The Prof Who Outsourced Her Marking Work to Bangalore

7 04 2010

Bangalore

Lori Whisenant, who teaches business law and ethics at the University of Houston, has outsourced the grading of her students’ papers to a private company in Bangalore. See here. The students get very detailed comments on their essays from Indian writers with postgraduate training.

I have mixed feelings about this idea. It seems to me that the prof who sets the assignment should be the one to mark the assignment. After all, how else can you judge whether the task was an appropriate one that should be included in the course next year? Moreover, some disciplines are very culturally specific. For instance, I throw Hollywood references into my lectures, not Bollywood references. This means that some student essays might not travel that well. (Think gay and lesbian studies). Culture is a de facto trade barrier, which is one of the reasons I’m not too worried that globalization will erode the value of my skills.

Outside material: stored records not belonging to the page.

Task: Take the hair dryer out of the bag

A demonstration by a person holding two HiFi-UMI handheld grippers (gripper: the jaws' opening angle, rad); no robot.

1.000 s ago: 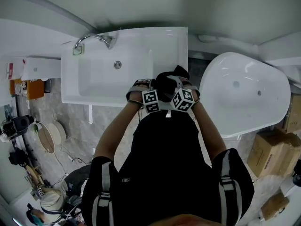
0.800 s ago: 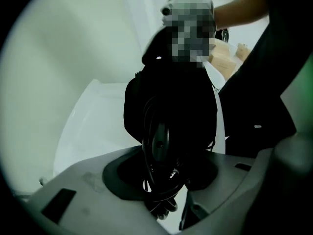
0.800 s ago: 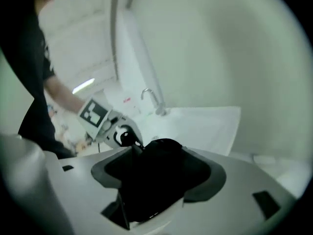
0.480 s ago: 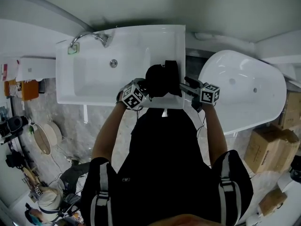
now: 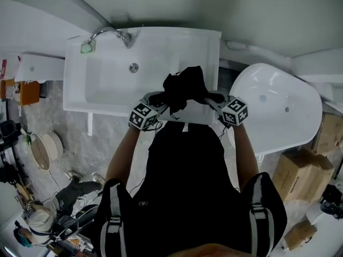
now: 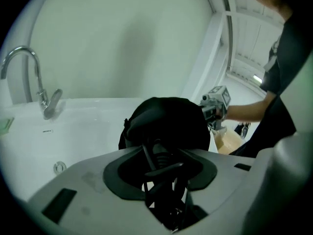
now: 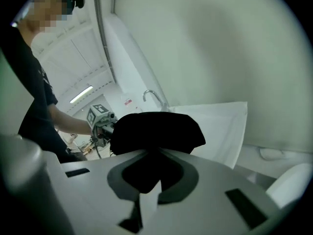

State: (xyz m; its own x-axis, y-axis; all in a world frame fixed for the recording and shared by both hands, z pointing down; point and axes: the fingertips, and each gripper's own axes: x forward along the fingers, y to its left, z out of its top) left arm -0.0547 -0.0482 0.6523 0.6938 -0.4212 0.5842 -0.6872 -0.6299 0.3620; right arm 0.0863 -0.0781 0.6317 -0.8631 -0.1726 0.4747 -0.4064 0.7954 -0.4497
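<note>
You hold the black bag (image 5: 185,85) up off the counter (image 5: 208,44), stretched between both tongs above its near right corner. Your left tongs (image 5: 163,98) are clamped on the bag's left side, with dark fabric and a cord bunched between the jaws, which have just been closing a little. Your right tongs (image 5: 208,97) have just been closing too and now pinch a fold of fabric on the bag's right side.

No hair dryer shows in any view. From the bag's rounded bulk I judge it is inside, so the real work is all ahead: find the mouth, open it, draw the dryer out and set it down. I cannot tell which way the mouth faces.

The flat counter under the bag is bare but narrow. Its near edge lies just below your tongs and its right edge is close by. Past that edge comes a gap, then the bathtub (image 5: 278,106). To the left the basin (image 5: 115,84) is bare, with the faucet (image 5: 110,33) at its far left corner, well apart from the bag. The wall stands just beyond the far edge. Work over the counter, or the dryer could drop past the near or right edge.
</note>
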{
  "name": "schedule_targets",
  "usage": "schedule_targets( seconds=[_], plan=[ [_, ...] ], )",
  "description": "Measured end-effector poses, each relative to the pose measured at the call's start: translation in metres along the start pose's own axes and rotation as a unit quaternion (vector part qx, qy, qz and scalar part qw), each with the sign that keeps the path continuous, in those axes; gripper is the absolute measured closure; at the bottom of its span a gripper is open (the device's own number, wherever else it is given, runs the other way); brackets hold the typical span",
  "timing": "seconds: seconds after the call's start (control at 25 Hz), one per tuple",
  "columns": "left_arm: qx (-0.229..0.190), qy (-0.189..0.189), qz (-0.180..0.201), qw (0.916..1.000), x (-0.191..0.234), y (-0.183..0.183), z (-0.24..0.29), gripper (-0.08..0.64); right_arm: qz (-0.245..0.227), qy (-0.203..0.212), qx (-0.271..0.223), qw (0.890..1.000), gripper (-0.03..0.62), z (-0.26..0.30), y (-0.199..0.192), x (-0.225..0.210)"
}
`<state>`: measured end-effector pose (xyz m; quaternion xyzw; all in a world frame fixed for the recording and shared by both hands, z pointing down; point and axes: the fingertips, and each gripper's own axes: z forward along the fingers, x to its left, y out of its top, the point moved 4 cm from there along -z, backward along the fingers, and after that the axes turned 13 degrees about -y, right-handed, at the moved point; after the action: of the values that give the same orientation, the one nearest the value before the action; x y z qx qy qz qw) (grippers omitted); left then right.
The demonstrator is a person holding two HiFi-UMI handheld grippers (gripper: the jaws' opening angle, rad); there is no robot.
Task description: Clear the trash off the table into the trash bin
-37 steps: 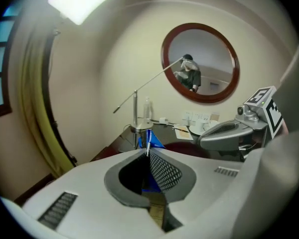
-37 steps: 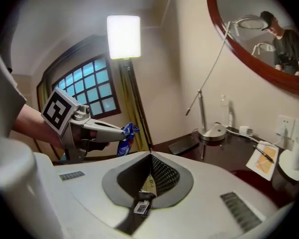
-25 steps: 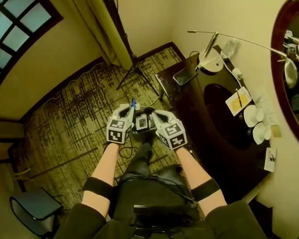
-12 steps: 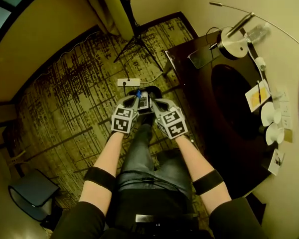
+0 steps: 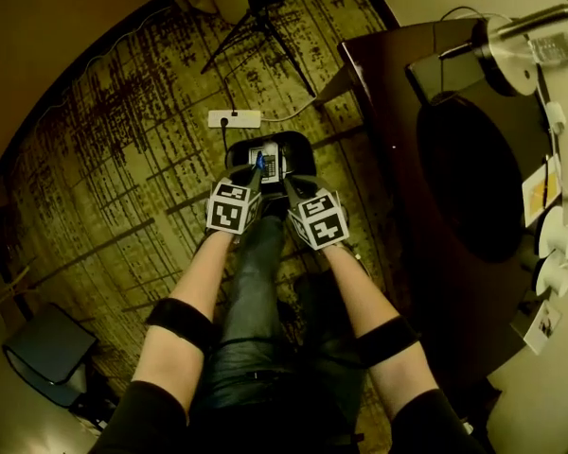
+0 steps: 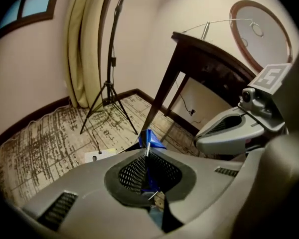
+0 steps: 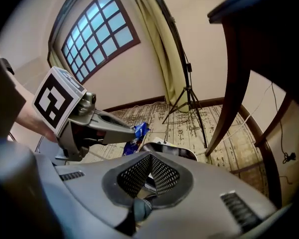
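Forearms reach down side by side past our legs, and we hold the left gripper (image 5: pixel 254 173) and the right gripper (image 5: pixel 286 183) tilted steeply downward, tips close together just above the black trash bin (image 5: pixel 301 147) on the carpet (image 5: pixel 123 159). The left jaws are pinched tight on a blue wrapper (image 6: pixel 150 139), crumpled and glossy, sticking out past the tips over the bin's mouth. The right jaws are pressed together with nothing between them.

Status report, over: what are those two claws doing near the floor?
Left gripper shut on crinkled blue plastic wrapper. Right gripper shut. Both just above black oval trash bin; nothing blocking.
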<state>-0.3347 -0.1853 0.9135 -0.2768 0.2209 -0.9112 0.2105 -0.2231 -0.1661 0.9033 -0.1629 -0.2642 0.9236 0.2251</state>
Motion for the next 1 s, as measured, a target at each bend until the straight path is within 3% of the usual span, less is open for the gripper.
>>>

That being said, the general concept of outsourcing writing assistance work to a low-cost English-speaking country has some merit, especially when it comes to pre-submission writing assistance as opposed to grading. I should explain that many universities have a place where students can bring drafts of their papers for editorial help before the due date. In some cases, the advice they get is of dubious quality.

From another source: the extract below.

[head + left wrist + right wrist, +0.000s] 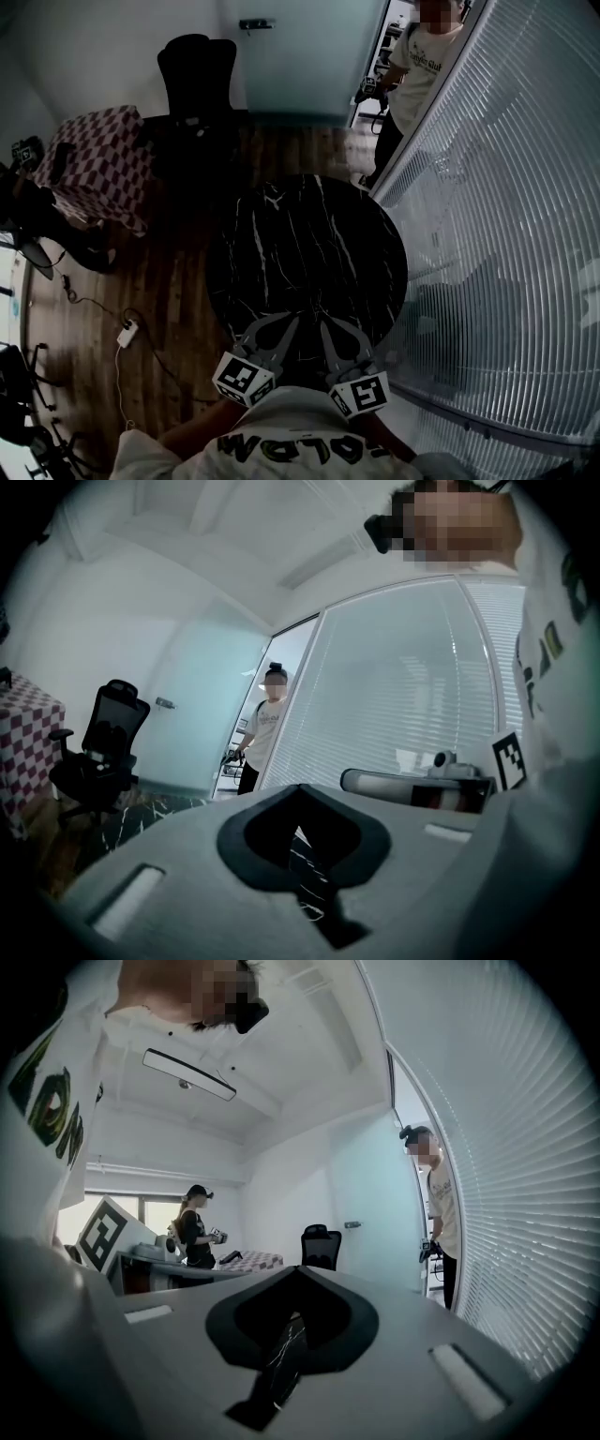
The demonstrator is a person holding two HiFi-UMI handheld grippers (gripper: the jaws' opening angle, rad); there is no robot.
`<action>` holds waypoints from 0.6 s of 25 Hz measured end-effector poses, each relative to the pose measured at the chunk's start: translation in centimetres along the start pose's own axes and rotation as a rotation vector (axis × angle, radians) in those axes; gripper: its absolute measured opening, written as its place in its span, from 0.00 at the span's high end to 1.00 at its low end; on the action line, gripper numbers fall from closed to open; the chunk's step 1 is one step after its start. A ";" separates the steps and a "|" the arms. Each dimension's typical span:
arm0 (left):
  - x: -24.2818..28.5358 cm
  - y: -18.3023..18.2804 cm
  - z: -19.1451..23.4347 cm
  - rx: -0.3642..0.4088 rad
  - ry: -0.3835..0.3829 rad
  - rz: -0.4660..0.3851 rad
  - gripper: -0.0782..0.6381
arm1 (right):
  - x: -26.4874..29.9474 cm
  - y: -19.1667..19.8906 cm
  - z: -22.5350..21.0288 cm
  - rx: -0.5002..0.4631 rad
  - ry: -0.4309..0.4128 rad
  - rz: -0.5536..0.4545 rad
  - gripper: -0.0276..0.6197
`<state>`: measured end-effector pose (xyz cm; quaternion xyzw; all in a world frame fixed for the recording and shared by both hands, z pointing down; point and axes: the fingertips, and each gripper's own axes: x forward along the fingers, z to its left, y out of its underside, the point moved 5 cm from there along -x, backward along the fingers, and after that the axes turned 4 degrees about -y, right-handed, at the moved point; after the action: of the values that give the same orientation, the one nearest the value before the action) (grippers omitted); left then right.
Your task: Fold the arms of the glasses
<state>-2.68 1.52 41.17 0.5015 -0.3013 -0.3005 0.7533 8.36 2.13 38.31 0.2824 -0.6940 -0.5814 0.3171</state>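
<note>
No glasses show in any view. A round black marble table (309, 253) stands in front of me, its top bare where I can see it. My left gripper (284, 325) and right gripper (330, 328) hover side by side over the table's near edge, close to my chest, both pointing outward. In the left gripper view the left gripper (300, 794) has its jaws pressed together with nothing between them. The right gripper (302, 1274) looks the same in its own view: shut and empty. Through each jaw opening only a sliver of the marble shows.
A glass wall with white blinds (506, 234) runs along the right. A person (417, 75) stands in the doorway at the back. A black office chair (192, 70) and a checkered-cloth table (98, 164) sit at the back left. A power strip (127, 328) lies on the wooden floor.
</note>
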 end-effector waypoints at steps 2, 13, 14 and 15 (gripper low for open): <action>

I try to give my students detailed feedback on their written work. That’s an important part of my job. But large class sizes are a fact of life and are bound to remain so unless one of the following unpalatable developments takes place: a huge jump in tuition fees to allow for more faculty hiring and smaller classes; keeping the number of professors the same while reducing the proportion of young people who go to university;  a big infusion of government cash to allow for small class sizes; or the division of the existing wage budget into more but smaller salaries (i.e., a paycut for the existing professors).  Don’t hold your breath for any of the above.

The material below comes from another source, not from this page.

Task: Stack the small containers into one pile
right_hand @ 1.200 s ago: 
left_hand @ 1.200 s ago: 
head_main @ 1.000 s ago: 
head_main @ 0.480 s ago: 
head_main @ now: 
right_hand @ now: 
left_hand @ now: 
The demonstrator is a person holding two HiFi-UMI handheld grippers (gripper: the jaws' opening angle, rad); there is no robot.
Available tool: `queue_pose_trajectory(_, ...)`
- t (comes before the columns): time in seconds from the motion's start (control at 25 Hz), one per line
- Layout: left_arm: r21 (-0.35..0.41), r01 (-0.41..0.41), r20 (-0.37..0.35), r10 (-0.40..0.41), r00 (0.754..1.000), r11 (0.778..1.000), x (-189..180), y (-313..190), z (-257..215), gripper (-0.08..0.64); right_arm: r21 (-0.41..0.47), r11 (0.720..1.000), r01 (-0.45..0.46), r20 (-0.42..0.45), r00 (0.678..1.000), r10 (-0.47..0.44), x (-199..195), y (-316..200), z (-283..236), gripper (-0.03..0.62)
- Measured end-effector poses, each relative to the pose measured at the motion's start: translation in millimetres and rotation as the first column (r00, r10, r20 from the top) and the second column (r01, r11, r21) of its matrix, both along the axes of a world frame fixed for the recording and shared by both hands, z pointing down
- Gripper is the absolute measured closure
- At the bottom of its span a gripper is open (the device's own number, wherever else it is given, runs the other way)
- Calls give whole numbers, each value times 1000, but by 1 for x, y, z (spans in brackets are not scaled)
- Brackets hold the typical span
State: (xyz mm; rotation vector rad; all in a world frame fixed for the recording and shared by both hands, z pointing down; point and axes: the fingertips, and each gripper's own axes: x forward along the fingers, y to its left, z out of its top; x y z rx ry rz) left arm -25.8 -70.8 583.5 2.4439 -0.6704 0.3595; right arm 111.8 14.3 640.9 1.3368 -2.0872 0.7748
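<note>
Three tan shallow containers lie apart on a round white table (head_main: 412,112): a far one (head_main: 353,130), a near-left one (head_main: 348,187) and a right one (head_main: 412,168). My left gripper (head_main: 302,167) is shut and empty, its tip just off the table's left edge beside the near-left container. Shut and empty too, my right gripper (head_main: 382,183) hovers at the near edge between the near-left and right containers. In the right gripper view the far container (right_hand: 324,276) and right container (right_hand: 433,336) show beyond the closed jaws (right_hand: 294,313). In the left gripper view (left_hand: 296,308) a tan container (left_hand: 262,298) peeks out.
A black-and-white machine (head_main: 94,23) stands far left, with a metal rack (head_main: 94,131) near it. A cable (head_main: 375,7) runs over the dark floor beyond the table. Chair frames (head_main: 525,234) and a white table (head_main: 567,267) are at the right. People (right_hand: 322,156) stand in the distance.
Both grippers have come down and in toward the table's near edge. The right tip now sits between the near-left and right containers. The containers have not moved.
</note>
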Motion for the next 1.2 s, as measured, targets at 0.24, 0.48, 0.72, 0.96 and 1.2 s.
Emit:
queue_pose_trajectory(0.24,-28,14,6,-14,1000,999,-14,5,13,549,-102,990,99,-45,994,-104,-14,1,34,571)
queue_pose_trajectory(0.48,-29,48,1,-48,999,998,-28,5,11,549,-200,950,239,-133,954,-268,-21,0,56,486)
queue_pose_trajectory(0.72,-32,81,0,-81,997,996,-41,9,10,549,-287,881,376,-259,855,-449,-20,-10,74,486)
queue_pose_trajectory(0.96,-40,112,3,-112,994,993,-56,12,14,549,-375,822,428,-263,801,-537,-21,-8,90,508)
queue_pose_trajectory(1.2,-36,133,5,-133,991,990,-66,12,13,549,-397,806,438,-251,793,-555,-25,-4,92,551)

Under the current arrangement, there is only so much individualized writing advice a professor can give each student. Moreover, there is much to be desired about the pre-submission assistance many campus writing assistance centres give to students.  Outsourcing the writing assistance work to India seems like a particularly useful idea for universities where it is hard to find qualified workers for on-campus writing centres. In general, good writers want to live in places where there are more opportunities to exercise their skills. This means that the pool of good writers is limited outside of the big cities, especially at universities that lack PhD programs in the humanities.  Emailing the writing assistance work to Bangalore is a superb idea.

In few years, it might be common to overhear students saying that they are planning to Skype their TA in India.